Your instructions :: Beginning with the line that holds "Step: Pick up" in the data below, give again every line through the one that holds "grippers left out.", exactly as written.

-- Opening Marker --

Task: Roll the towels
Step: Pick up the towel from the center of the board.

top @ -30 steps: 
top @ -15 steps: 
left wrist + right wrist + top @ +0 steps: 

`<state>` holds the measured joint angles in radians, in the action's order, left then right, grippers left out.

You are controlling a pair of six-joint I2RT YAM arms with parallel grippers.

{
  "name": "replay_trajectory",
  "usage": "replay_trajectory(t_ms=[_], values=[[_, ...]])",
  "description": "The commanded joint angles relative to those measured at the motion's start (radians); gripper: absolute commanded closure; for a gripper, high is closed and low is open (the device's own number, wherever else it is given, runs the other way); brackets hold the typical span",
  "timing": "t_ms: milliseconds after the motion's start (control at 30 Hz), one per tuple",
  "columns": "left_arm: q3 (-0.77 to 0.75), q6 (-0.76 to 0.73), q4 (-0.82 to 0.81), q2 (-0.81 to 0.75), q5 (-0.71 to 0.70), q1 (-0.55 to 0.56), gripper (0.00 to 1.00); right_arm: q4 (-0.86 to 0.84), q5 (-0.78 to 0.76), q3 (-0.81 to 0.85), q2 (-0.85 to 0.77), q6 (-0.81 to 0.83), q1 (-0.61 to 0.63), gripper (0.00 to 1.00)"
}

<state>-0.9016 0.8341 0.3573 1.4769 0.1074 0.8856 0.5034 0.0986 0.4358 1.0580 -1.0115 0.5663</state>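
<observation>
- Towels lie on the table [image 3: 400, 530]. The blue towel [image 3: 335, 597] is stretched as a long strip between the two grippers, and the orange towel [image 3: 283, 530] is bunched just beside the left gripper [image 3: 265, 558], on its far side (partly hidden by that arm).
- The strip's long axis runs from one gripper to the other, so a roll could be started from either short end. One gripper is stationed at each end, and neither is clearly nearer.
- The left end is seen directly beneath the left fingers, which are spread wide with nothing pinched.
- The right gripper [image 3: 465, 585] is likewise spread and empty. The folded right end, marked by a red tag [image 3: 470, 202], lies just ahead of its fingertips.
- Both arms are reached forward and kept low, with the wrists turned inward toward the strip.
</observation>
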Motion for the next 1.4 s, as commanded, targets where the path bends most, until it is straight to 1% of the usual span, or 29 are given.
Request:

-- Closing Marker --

Written solution ::
Step: Pick up the towel from the center of the board.

top @ -30 steps: 
top @ -15 steps: 
left wrist + right wrist + top @ +0 steps: 

`<state>` holds the measured joint angles in radians, in the action's order, left then right, grippers left out.

No further output is required here.